Exercise instructions:
Only these lines of the data below are wanted: the one with "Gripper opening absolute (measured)", the one with "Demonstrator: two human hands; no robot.", and any lines between them, each repeated exactly.

Data section:
──────────

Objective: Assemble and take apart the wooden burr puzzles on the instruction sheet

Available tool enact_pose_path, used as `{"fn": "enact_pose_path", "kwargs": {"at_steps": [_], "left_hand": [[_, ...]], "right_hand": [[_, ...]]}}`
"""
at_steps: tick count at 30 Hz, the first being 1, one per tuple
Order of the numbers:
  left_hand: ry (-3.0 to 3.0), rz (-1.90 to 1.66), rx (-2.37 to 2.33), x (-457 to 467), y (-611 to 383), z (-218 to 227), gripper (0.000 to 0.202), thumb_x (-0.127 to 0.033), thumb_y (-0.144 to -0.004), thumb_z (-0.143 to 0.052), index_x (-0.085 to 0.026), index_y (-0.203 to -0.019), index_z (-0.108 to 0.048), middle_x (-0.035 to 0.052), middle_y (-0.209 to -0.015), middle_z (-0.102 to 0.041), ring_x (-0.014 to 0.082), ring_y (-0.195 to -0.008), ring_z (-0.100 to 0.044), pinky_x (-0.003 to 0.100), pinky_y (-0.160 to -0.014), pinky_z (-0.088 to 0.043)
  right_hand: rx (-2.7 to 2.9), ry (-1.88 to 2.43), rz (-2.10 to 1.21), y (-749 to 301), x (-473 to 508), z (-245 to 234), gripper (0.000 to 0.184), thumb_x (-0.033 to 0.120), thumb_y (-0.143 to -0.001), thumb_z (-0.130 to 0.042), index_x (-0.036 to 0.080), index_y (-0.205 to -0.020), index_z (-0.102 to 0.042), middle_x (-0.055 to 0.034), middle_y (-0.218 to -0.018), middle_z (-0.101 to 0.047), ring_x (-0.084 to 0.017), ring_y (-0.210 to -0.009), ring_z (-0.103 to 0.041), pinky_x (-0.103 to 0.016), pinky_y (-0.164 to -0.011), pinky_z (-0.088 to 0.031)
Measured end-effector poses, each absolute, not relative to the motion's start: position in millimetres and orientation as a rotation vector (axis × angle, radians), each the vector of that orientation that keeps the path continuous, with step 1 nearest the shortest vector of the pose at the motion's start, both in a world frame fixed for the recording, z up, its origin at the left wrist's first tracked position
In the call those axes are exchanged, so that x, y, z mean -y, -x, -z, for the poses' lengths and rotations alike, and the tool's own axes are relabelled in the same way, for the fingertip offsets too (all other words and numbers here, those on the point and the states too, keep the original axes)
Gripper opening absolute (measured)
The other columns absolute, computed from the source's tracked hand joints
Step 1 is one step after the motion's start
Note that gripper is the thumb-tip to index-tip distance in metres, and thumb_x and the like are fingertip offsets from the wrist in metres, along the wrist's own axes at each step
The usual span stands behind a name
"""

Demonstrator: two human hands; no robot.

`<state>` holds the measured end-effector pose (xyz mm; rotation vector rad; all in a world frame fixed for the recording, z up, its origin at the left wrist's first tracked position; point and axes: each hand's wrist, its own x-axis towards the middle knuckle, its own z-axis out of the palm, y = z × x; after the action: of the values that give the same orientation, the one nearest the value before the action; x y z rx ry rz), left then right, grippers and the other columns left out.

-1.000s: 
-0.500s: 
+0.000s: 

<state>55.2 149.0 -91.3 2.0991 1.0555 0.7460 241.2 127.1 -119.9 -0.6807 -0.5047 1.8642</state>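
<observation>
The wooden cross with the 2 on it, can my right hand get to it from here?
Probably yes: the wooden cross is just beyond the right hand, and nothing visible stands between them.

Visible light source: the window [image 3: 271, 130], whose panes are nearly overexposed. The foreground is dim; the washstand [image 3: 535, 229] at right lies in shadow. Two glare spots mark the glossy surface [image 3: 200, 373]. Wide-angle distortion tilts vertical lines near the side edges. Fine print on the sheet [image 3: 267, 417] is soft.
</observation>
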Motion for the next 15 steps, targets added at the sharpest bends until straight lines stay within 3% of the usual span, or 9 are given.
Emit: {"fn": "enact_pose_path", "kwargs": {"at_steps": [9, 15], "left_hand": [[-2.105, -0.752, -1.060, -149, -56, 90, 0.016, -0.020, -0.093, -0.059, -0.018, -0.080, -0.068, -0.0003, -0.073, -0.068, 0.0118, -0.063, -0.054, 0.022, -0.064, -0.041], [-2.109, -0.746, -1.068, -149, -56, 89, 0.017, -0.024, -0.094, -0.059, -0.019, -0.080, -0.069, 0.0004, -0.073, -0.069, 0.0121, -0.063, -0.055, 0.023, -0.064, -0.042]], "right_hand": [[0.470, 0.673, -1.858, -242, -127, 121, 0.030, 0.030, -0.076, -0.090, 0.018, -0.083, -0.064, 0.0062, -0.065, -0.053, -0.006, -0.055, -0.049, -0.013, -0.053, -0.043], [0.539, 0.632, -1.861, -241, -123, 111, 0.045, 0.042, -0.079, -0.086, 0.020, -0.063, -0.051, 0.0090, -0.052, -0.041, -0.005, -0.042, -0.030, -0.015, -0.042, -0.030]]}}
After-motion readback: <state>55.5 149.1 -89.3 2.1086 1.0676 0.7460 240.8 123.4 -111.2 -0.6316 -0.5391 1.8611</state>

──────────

Answer section:
Gripper opening absolute (measured)
The other columns absolute, computed from the source's tracked hand joints
Step 1 is one step after the motion's start
Note that gripper is the thumb-tip to index-tip distance in metres, and thumb_x and the like are fingertip offsets from the wrist in metres, along the wrist's own axes at each step
The usual span stands behind a name
"""

Demonstrator: two human hands; no robot.

The output contains the complete answer to the exercise.